Burada eyva sözcüğü iham sanatında kullanılmıştır. Eyva Arapça “eyvah, vah” anlamındadır ve beyitte de bu anlamı göze çarpmaktadır ama aynı sözcüğün diğer anlamı da meyve olan “ayva”’dır. Ayva ile ilişkili olarak “nâr” kullanılmıştır ve bu beyitte “nâr” kelimesinin meyve anlamı olmasa da “ayva” bize bunu işaret etmektedir. “Nâr” kelimesi de beyitte “ ateş, cehennem” anlamında kullanılmıştır ve aynı “eyva” gibi meyve anlamı gizlenmiştir.
İham-ı Tezâd
: İlham-ı tenasüpte metinde kullanılan sözcüğün metinde kullanılan anlamı dışındaki anlamıyla yakından ilgili sözcükleri aramıştık, burada ise tam tersine verilmeyen anlamın zıt anlamlısını aracağız. Örneklersek:1
Vakt-i iftâr kühen sözlere karnım tokdur
Vehbîyâ aç elini hayır du’a eyle hemân ( Seyyid Vehbi )
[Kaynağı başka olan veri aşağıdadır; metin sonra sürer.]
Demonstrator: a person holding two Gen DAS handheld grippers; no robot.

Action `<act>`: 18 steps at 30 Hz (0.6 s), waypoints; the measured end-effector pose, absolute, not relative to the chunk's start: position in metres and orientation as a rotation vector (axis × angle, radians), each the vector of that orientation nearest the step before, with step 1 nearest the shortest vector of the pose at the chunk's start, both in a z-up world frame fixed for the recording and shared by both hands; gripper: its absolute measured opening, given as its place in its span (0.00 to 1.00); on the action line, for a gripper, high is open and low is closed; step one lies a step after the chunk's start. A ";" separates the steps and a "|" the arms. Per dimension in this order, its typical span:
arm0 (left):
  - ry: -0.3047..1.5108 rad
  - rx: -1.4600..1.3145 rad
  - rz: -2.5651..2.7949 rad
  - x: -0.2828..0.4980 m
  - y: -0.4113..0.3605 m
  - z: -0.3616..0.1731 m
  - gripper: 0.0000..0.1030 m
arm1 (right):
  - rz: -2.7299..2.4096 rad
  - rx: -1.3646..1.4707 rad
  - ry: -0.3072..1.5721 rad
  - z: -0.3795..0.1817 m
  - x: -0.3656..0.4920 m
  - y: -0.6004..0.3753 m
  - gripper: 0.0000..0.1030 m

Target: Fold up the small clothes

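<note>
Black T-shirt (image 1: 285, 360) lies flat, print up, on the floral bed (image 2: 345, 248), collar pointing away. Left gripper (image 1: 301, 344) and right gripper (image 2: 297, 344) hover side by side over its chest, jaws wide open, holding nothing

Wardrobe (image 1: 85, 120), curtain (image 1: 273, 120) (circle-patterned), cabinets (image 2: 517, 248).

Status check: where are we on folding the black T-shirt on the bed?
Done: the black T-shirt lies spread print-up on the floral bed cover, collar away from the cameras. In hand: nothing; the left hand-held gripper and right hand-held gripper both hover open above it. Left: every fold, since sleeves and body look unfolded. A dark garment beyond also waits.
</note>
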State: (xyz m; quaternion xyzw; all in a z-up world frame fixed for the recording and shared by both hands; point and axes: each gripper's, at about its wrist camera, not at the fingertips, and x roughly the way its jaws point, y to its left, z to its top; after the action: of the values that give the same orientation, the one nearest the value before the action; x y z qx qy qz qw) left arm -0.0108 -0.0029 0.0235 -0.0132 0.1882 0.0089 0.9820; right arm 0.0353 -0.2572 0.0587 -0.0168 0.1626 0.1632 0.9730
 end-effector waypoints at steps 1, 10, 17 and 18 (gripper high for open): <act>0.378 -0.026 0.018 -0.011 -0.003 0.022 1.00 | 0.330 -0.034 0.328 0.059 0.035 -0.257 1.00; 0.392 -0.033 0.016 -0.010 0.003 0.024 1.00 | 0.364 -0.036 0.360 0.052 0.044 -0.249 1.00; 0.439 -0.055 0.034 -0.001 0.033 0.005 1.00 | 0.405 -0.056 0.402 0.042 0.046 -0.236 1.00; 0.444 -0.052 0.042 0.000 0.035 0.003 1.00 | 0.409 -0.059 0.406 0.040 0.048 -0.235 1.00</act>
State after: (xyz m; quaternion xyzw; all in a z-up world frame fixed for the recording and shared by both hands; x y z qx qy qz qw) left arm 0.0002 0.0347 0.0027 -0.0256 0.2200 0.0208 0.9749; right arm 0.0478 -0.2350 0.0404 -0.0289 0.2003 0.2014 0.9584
Açıklama: İftar zamanı eski sözlere karnım toktur. Ey Vehbi ! Elini aç da hemen hayır duası et.
Burada aç kelimesine dikkat edelim. “Aç” emir kipi çekiminde fiil olarak kullanılmış. “Aç” sözcüğünün bir diğer anlamı olan “doymamış kimse” kullanılmamış; ama ilk beyitin sonunda “tok” kelimesinin olması burada iham-ı tezad olduğuna işaret etmektedir.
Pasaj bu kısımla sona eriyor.